Quand ils évoquent la journée du 25 mars, la majorité des "expats" veulent trouver des excuses aux émeutiers. Didier Rinders est catégorique : "J’ai dit aux Français : "Une connerie a été faite, à nous d’aller vers eux". Il y avait deux cantines séparées, j’ai changé ça. Les "expats" qui gambergent trop, qui deviennent agressifs-dépressifs, je les renvoie chez eux." Puis il a organisé une grande discussion avec ses ouvriers yéménites : "J’ai découvert leur sensibilité exacerbée envers l’Occident. Les jeunes sont inquiets, ils se demandent si leur pays va être envahi comme le Liban ou l’Irak. Ce sont des bergers très frustes, beaucoup n’avaient jamais vu un Européen avant de travailler ici, ils ne comprennent pas ce que nous sommes en train de fabriquer. Face à notre puissance et notre technologie, ils ne possèdent que leur fierté et leur religion."

Michel Séjalon préfère évoquer des problèmes sociaux : "Certains sous-traitants ne respectent pas les normes de confort. Il y avait déjà eu des grèves, à cause des logements exigus, des coupures d’eau et d’électricité, des files d’attente à la cantine. Le Coran est un peu un prétexte pour se défouler contre les patrons."

Depuis les émeutes, les pauses pour les prières sont mieux respectées et on a construit des mini-mosquées un peu partout. L’interdiction du khat reste en vigueur, mais le soir, son application est très souple. Les nouveaux "expats" doivent suivre un cours "d’initiation culturelle" : on leur explique les règles élémentaires de comportement dans un pays musulman. Parallèlement, certains Yéménites suivent des séances d’information sur les moeurs des Occidentaux. Les expatriés organisent des matches de football avec les ouvriers et tentent de les initier au handball.

Côté sécuritaire, les contrôles et les patrouilles ont été renforcés, avec ordre de disperser tous les attroupements.
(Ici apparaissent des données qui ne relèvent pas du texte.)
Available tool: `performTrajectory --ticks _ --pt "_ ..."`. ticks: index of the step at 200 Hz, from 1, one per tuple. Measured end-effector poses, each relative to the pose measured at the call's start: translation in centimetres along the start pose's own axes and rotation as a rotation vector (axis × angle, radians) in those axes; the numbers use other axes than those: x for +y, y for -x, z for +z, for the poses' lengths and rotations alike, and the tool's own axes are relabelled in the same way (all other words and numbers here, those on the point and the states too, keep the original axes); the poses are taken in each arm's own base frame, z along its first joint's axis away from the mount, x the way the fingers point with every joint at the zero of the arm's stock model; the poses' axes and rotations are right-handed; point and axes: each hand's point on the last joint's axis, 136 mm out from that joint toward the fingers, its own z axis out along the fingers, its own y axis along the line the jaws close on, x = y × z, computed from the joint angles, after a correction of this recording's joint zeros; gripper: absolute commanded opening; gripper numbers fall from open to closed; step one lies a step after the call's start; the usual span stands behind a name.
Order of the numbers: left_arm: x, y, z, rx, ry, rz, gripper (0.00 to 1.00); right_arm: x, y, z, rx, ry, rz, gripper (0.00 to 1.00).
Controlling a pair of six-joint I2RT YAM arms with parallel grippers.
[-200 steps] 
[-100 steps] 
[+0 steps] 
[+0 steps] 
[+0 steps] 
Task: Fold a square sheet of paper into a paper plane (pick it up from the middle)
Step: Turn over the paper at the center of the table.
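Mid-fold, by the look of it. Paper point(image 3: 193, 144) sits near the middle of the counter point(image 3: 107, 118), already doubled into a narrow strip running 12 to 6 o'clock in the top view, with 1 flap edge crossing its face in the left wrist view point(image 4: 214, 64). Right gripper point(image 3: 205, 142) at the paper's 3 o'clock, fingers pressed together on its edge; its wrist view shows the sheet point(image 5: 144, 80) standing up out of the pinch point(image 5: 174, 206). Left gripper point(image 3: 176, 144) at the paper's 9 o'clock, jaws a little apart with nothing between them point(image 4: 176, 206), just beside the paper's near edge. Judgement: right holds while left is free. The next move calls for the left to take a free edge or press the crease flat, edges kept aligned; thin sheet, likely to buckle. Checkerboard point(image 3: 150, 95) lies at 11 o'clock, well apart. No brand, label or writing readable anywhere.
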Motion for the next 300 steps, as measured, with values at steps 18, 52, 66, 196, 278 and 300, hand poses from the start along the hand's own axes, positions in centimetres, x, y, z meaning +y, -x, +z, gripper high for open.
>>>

Un réseau d’informateurs chargés de capter les "signaux faibles" fonctionne discrètement. Une salle de crise équipée de liaisons radio est en stand-by nuit et jour. Les fenêtres des bureaux ont été munies de barreaux. Plusieurs "équipes de réponse rapide" sont en alerte permanente, à l’intérieur et à l’extérieur du site.

En dernier ressort, la direction de YLNG compte sur l’armée pour sauver ses "expats" en cas de crise, mais cette stratégie est peut-être aussi à revoir : le 23 juin, un soldat yéménite chargé de garder la piste d’aviation de la compagnie Occidental Petroleum, à 300 km au nord de Balhaf, a délibérément tiré sur un groupe de passagers. Un ingénieur indien a été tué, et cinq personnes ont été blessées, dont le responsable local de la compagnie, un Américain.